─── DATA SUPPLIED ───
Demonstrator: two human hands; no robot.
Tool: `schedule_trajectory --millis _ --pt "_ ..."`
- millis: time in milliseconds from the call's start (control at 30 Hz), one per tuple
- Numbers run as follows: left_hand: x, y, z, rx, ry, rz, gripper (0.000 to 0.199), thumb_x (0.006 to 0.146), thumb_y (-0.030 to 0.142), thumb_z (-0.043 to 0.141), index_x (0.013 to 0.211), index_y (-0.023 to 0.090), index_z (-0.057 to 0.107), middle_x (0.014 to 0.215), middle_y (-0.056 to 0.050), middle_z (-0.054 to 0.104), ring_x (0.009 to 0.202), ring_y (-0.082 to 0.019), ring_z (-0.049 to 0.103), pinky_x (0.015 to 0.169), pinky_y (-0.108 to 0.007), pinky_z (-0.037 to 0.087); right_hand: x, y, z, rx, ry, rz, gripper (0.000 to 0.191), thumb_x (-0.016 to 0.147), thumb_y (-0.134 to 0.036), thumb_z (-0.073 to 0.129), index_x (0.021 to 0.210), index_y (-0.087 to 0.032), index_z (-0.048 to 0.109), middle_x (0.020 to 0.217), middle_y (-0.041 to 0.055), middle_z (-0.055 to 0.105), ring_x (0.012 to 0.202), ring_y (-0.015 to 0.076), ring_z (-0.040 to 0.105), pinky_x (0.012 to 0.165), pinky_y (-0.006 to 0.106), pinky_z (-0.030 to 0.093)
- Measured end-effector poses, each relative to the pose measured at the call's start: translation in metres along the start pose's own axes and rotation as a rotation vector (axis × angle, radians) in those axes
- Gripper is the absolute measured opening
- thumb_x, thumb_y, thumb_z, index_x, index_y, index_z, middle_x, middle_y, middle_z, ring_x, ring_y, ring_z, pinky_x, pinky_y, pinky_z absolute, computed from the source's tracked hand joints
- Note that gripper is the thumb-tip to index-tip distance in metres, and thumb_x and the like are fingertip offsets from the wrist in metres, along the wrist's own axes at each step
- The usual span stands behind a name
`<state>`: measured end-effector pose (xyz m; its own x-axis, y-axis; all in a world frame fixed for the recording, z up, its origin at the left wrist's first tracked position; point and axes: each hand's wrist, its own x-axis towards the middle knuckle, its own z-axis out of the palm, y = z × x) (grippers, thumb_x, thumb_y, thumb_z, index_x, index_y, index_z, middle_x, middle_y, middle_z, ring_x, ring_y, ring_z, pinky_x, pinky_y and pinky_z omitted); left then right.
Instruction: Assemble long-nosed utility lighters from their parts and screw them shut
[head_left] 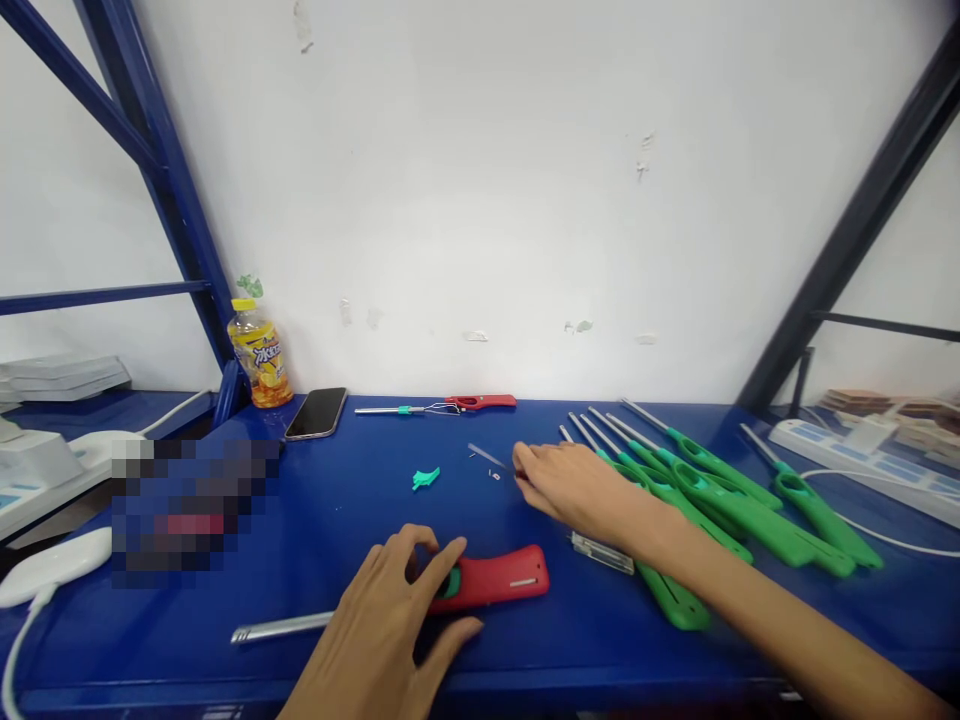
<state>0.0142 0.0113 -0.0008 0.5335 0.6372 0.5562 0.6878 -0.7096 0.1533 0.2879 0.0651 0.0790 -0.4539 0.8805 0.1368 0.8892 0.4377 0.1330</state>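
My left hand (394, 620) lies over the trigger area of a red long-nosed lighter (502, 578), fingers on one side and thumb on the other. The lighter rests on the blue table, its metal barrel (281, 627) showing left of my hand. My right hand (562, 480) is closed low over the table, fingertips pinched at the end of a thin translucent strip (489, 457). Tiny pale parts (493, 475) lie beside the strip. A turquoise plastic piece (425, 479) sits left of them. Near my right wrist lies a clear plastic part (602, 553), probably a fuel tank.
Several green long-nosed lighters (787, 525) are spread at the right. An opened red lighter (487, 401) with wires lies by the wall. A phone (317, 412) and a drink bottle (261, 360) stand at the back left. Power strips (870, 460) and cables edge the table.
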Motion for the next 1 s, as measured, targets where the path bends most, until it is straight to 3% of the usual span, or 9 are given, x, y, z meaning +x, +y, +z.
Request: schedule_trajectory --millis 100,200,433,733,1000 --pt "-0.002 -0.001 0.000 0.040 -0.009 0.006 0.043 0.094 0.042 0.075 0.134 0.028 0.069 0.124 -0.011 0.067 0.108 -0.034 0.073 0.093 -0.056 0.064 0.014 0.006 -0.012 0.060 0.027 0.028 0.020 0.107 -0.018 0.041 0.118 -0.012 0.057 0.094 0.0122 0.074 0.074 0.0224 0.067 0.068 0.032 0.041" --pt "-0.001 -0.001 0.000 0.046 -0.019 0.035 0.043 0.098 0.038 0.071 0.139 0.030 0.066 0.123 -0.009 0.069 0.108 -0.032 0.073 0.095 -0.054 0.064 0.028 0.011 -0.016 0.132 0.050 0.049 0.019 0.109 -0.024 0.049 0.122 -0.014 0.059 0.106 0.0080 0.072 0.083 0.0192 0.067 0.078 0.034 0.052" --pt "0.005 -0.002 -0.003 0.030 -0.052 0.119 0.036 0.104 0.027 0.060 0.139 0.031 0.065 0.118 -0.006 0.071 0.102 -0.027 0.075 0.090 -0.047 0.067 0.047 0.010 0.009 0.192 0.015 0.137 0.031 0.105 -0.041 0.065 0.124 -0.016 0.067 0.115 0.0068 0.072 0.097 0.0213 0.072 0.087 0.043 0.061" --pt "0.004 -0.001 0.000 0.061 -0.039 0.152 0.036 0.104 0.025 0.059 0.140 0.029 0.063 0.120 -0.007 0.072 0.103 -0.027 0.075 0.092 -0.046 0.066 0.052 0.019 0.019 0.249 -0.047 -0.083 0.026 0.104 -0.034 0.069 0.123 -0.017 0.069 0.125 0.0081 0.070 0.107 0.0233 0.071 0.094 0.046 0.061" --pt "0.009 -0.005 0.006 0.111 -0.026 0.194 0.036 0.097 0.023 0.069 0.133 0.026 0.066 0.110 -0.005 0.074 0.090 -0.025 0.076 0.079 -0.041 0.068 0.055 0.018 0.028 0.230 -0.008 -0.053 0.024 0.104 -0.034 0.068 0.120 -0.016 0.069 0.118 0.0070 0.072 0.100 0.0214 0.072 0.089 0.043 0.062"
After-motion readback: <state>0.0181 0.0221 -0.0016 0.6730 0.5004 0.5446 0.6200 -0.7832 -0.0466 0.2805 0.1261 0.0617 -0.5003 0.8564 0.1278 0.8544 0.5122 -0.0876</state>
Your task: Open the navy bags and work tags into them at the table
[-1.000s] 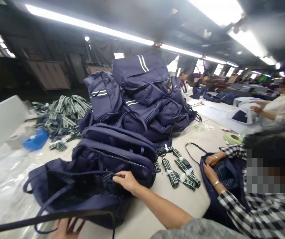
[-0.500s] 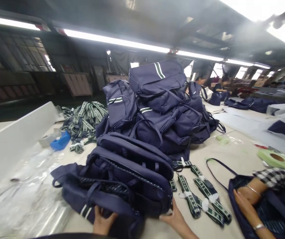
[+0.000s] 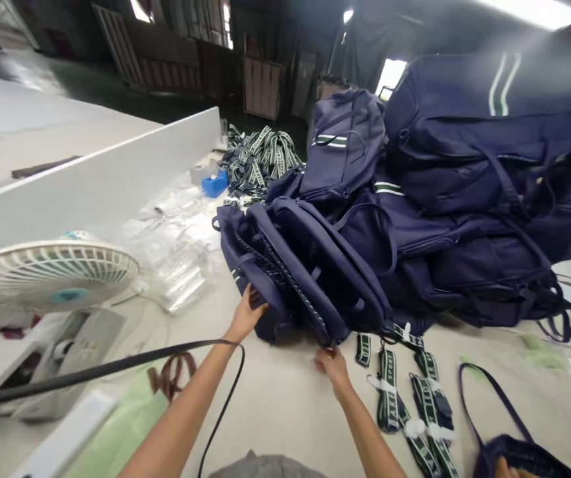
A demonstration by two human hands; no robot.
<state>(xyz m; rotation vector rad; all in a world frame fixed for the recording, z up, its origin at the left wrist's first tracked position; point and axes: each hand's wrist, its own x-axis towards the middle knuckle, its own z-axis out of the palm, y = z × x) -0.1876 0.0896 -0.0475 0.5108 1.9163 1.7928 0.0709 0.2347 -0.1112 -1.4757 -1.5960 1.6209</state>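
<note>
An unzipped navy bag (image 3: 310, 292) lies on the table in front of me, its panels gaping apart to show a patterned lining. My left hand (image 3: 248, 313) is closed on the bag's near-left edge, thumb inside the opening. My right hand (image 3: 332, 364) is at the near end of the bag, with bent fingers closed at its corner; the exact grip is partly hidden and slightly blurred. Green-and-white lettered straps (image 3: 388, 388), bundled with white ties, lie just right of my right hand.
A large pile of navy bags (image 3: 465, 199) rises behind and to the right. More straps (image 3: 265, 159) are heaped near a blue tape dispenser (image 3: 214, 183). Clear plastic bags (image 3: 176, 252), a fan (image 3: 56, 275) and a white partition (image 3: 116, 172) stand left. A co-worker's hand (image 3: 512, 470) touches another navy bag (image 3: 519, 455).
My view has swung left and down, bringing the fan into sight. The open bag now sits farther from me and turned. Both hands have stayed at its near side.
</note>
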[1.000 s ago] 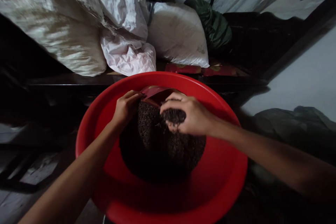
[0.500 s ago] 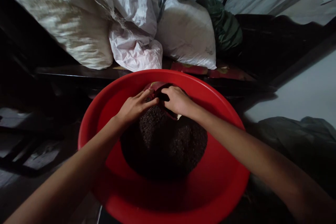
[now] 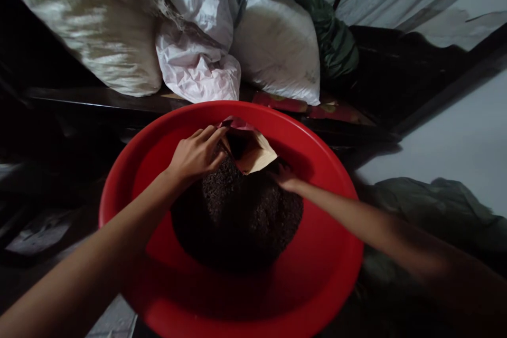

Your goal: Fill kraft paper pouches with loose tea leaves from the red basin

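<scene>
A large red plastic basin holds a mound of dark, small loose grains, perhaps tea leaves. At the far side of the mound a paper bag, reddish outside and cream inside, lies tilted with its mouth open. My left hand is closed on the left edge of this bag, thumb and fingers at its rim. To the right of the bag, low over the grains, my right hand reaches in with its fingers apart. Its fingertips are dim and partly lost against the dark grains.
Behind the basin, a dark wooden bench bears a large woven sack, white sacks and a dark green bag. Flat red packets lie along its edge. A greyish-green cloth or bag is at the right.
My right hand has left the bag's mouth and moved right and down to the grains. The bag now shows its open, cream inside. My left hand still holds its edge.
</scene>
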The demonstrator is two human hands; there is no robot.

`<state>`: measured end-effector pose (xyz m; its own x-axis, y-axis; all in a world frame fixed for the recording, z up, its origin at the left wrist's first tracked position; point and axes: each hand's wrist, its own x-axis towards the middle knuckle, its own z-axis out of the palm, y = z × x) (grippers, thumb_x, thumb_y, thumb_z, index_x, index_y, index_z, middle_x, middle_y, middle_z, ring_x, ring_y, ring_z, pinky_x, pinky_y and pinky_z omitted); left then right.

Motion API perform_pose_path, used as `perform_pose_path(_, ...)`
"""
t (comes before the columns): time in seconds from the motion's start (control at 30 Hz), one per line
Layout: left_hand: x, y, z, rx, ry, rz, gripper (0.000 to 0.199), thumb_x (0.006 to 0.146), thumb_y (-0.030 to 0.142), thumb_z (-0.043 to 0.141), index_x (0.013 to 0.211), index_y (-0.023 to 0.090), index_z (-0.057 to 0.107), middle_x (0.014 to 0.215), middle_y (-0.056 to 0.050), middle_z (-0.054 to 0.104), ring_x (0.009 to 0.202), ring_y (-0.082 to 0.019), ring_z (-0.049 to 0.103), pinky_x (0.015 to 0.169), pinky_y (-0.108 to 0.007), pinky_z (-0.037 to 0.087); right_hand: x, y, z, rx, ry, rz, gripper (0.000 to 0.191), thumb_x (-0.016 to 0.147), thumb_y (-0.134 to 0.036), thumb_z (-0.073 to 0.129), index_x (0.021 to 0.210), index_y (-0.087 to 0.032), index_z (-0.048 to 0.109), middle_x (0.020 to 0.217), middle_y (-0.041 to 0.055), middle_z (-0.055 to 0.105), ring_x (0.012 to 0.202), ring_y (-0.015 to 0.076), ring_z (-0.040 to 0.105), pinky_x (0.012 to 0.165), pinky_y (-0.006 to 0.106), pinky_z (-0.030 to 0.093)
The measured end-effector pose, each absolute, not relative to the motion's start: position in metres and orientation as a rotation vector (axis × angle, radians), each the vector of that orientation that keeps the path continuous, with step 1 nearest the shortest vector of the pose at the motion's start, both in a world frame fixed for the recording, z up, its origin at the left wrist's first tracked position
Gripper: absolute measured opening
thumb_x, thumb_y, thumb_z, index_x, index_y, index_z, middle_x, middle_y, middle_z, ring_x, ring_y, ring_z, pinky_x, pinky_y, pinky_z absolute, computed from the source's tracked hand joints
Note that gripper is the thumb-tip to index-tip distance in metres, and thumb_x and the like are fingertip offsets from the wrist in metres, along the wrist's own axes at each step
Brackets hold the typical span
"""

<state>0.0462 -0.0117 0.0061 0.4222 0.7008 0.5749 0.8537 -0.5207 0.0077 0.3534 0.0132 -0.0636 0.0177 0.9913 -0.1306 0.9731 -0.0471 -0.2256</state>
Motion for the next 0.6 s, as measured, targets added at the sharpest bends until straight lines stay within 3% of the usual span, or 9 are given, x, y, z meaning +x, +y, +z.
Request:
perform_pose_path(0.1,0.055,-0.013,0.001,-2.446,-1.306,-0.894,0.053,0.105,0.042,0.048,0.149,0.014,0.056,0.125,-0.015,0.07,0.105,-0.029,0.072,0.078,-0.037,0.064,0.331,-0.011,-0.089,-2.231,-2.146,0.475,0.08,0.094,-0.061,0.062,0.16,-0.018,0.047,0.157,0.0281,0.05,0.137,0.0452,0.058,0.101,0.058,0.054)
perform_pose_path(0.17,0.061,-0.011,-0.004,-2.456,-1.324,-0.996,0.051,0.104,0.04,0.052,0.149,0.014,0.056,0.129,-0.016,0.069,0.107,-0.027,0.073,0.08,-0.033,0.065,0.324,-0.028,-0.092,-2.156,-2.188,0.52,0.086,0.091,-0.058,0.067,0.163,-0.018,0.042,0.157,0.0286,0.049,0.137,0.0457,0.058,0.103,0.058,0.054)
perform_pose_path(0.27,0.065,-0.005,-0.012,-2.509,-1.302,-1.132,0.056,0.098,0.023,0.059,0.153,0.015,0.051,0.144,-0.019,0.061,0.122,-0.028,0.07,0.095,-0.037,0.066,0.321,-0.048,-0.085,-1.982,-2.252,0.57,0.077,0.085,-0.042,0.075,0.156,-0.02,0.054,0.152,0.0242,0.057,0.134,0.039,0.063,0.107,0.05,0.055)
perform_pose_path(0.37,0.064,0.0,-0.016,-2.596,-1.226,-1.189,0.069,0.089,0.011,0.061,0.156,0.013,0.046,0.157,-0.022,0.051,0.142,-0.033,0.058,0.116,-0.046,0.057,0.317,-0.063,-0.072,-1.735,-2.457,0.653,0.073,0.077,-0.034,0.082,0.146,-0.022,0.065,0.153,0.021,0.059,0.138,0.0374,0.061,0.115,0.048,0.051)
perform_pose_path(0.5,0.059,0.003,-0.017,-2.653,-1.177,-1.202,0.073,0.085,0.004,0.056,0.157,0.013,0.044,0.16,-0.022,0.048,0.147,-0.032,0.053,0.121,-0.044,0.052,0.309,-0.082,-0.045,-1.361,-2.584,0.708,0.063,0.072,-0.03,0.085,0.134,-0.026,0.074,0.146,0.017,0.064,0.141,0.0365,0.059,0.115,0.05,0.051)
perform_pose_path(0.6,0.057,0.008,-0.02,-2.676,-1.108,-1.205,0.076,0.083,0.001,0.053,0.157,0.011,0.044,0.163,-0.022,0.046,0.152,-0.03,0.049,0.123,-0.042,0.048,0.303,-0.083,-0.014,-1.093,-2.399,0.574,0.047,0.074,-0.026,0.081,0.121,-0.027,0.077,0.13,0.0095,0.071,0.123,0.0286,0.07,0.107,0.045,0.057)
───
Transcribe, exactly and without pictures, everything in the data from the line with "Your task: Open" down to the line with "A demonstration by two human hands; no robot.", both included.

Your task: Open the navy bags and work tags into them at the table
[-1.000s] 
[-0.500s] 
[+0.000s] 
A demonstration by two human hands; no robot.

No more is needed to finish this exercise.